Overview

Not every machine learning task runs on an edge device. Some tasks, such as offline video captioning or podcast transcription, are not time-critical and are therefore particularly well-suited to running in the data center; the increase in compute performance available significantly speeds up such tasks. 

This guide shows you how to set up client-server speech transcription deployed as a service running on cloud-hosted Arm servers. Here, you record an audio file to your client machine then upload it to the server. The Arm-based server uses a speech recognition service that utilizes machine learning to convert your speech to text, and then it sends the text back as a file to your client machine.

Important

Deploying a server in the cloud is not free, and you will need to pay a small amount to packet.net to complete this guide. 

Before you begin

This is a technical deployment walkthrough using Ubuntu 16.04, so some familiarity with the command-line, Linux package managers, and SSH is assumed. No knowledge of machine learning is necessary.

The installations and builds that are described in this guide can take several hours to undertake, but once installed the service will be up and running very quickly.

Ensure that your PC has a working microphone as you will need to record your voice for the transcription service to work.

Before you start this guide, you need to create an account at packet.net. Your account may take some time to be verified and costs $1 to create. Once your account is verified, you need to do the following before you can deploy an Arm server:

  1. Create a new packet.net project.
  2. Generate an SSH keys pair and add the public key to your project. This allows you to login securely to the server. Follow these packet.net instructions on how to do this.

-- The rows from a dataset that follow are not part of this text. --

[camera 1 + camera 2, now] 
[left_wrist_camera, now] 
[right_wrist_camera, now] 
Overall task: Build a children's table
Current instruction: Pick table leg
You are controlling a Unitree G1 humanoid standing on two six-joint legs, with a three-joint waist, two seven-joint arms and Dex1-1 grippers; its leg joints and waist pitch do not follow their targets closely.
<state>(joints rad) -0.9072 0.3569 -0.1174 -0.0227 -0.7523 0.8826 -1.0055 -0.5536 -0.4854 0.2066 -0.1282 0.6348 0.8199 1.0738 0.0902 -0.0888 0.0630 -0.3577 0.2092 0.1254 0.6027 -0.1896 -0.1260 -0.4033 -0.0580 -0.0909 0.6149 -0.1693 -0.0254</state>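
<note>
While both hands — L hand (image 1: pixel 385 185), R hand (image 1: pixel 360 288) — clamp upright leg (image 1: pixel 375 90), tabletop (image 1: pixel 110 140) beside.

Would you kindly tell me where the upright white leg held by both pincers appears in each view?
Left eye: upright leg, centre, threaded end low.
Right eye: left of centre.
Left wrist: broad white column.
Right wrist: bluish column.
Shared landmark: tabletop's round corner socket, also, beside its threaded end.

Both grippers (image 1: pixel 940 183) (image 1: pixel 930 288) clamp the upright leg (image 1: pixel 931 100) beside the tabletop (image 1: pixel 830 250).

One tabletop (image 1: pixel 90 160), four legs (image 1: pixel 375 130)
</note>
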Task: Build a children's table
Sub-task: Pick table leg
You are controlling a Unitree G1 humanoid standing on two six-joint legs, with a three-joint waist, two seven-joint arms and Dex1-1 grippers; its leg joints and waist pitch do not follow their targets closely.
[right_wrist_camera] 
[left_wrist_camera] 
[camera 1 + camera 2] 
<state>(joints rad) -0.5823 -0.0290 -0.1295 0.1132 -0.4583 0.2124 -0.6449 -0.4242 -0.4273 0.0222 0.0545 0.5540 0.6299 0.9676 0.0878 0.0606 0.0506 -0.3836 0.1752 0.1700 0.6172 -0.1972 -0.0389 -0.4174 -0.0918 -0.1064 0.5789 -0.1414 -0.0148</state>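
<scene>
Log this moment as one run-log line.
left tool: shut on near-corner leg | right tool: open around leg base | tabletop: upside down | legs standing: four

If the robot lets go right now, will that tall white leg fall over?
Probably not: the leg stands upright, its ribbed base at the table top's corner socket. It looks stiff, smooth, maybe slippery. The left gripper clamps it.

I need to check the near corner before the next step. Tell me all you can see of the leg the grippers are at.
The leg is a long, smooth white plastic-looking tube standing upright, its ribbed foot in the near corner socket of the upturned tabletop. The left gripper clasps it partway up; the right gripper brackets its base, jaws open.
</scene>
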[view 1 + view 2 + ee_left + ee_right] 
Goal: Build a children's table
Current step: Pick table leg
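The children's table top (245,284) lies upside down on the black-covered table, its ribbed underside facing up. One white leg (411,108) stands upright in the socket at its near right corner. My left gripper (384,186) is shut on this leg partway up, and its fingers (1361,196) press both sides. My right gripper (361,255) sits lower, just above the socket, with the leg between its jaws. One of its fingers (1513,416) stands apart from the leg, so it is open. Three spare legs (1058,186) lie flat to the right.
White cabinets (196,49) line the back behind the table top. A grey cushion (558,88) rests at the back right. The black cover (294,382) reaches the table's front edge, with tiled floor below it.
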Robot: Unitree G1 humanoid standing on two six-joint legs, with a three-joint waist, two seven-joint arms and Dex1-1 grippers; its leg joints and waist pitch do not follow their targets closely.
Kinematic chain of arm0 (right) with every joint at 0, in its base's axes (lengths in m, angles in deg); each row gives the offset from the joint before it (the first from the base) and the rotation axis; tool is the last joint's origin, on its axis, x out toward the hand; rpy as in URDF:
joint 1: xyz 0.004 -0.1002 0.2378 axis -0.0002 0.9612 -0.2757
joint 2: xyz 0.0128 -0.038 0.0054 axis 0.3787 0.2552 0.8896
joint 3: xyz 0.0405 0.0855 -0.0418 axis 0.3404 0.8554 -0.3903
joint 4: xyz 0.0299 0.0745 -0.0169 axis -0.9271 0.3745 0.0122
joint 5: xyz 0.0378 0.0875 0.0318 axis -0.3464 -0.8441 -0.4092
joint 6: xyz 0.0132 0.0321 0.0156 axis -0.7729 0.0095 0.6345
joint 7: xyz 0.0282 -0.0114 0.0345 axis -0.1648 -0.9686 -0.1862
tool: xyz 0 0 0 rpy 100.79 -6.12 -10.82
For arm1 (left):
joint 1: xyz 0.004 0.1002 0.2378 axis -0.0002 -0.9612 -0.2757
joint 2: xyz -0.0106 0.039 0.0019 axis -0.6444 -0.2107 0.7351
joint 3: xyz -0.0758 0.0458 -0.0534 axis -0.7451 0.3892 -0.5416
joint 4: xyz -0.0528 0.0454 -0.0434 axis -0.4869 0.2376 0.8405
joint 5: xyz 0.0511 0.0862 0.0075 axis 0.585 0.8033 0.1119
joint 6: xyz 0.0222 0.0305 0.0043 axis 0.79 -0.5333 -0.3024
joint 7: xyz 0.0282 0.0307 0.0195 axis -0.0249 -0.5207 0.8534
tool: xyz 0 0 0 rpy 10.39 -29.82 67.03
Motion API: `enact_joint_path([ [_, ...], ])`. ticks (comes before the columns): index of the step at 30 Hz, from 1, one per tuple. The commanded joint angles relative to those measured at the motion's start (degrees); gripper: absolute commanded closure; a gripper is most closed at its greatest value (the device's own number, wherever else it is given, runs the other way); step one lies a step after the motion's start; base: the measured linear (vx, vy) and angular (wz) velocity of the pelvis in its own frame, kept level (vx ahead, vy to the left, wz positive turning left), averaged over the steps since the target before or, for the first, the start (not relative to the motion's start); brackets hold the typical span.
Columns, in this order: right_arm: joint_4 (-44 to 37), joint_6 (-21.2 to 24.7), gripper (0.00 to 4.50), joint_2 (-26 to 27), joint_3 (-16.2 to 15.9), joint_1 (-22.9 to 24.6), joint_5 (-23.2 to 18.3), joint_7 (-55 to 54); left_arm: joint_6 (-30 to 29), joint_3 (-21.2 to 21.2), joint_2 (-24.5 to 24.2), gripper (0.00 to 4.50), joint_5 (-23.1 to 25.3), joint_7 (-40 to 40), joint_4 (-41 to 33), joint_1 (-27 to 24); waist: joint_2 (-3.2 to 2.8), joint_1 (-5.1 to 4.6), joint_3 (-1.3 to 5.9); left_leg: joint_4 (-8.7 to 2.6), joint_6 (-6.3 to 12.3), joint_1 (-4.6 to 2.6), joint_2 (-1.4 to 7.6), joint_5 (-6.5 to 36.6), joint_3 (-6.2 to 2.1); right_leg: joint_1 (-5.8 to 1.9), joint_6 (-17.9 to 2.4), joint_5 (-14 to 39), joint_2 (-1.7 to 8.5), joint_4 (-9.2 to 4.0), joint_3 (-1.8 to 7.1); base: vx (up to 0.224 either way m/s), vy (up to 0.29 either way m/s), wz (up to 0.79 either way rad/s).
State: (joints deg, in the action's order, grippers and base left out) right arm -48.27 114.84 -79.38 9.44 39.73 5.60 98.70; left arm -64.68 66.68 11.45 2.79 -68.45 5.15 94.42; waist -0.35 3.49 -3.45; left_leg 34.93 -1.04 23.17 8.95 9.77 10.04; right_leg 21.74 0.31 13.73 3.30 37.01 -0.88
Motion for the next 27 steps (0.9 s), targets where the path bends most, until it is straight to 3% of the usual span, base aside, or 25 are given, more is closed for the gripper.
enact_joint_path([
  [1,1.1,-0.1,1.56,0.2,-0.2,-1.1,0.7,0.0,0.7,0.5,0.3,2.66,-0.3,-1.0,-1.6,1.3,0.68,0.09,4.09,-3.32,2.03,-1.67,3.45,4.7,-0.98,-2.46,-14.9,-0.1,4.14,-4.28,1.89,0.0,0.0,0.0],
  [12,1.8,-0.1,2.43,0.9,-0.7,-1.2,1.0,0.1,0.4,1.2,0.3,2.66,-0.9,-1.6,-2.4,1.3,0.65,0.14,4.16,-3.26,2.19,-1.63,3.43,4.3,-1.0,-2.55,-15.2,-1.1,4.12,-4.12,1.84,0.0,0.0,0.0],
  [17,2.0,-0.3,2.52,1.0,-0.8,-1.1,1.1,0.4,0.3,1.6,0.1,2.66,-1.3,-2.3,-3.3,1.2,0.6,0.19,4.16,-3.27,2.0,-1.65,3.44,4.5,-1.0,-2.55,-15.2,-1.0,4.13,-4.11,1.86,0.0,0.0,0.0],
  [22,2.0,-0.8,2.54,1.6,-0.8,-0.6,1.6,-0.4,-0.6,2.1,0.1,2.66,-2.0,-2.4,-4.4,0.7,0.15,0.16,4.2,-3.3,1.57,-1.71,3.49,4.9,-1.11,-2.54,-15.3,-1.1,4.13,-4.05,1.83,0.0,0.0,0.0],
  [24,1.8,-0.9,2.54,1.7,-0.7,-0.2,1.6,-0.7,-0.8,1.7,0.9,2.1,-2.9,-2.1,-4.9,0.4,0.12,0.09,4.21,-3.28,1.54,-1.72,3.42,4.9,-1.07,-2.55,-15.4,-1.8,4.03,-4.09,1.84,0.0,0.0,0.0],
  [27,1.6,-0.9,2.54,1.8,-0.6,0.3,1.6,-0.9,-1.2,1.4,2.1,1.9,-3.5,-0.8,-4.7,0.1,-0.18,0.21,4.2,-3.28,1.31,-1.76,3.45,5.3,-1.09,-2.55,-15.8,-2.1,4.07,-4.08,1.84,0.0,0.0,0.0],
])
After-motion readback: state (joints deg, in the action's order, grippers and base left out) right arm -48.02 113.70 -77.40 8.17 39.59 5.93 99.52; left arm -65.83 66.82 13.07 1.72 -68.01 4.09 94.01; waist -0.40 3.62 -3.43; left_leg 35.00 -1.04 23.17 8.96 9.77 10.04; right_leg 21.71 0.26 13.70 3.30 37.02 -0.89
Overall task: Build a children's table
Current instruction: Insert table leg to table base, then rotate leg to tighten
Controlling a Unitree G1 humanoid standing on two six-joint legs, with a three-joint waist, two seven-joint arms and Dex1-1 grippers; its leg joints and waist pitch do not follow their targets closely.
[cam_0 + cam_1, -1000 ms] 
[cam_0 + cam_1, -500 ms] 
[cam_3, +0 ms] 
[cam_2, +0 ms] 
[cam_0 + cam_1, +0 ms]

Packet is a paid-for cloud-based computing service which provides bare-metal servers. You will need to provide payment details on sign-up. We'll be using the Type 2A server (Cavium Thunder X), which costs $0.50 as of April 2018. The computing cost for this guide is approximately $3.

Deploy an Arm server

  1. Log into packet.net and either create a new project or open an existing one.
  2. Click on the Servers tab and then select the Deploy servers button.
  3. Enter a suitable hostname. Note that the hostname is for your reference only and does not need to be tied to a registered domain.
  4. From the Location dropdown, choose one of these options:
    • NRT1
    • SJC1
    • EWR1
    Arm-based servers are only available in these locations.
  5. From the Type dropdown, select a c1.large.arm server.
  6. From the OS dropdown, select Ubuntu 16.04 LTS, as shown here:
  7. Select Deploy Servers. This process takes approximately 5-10 minutes.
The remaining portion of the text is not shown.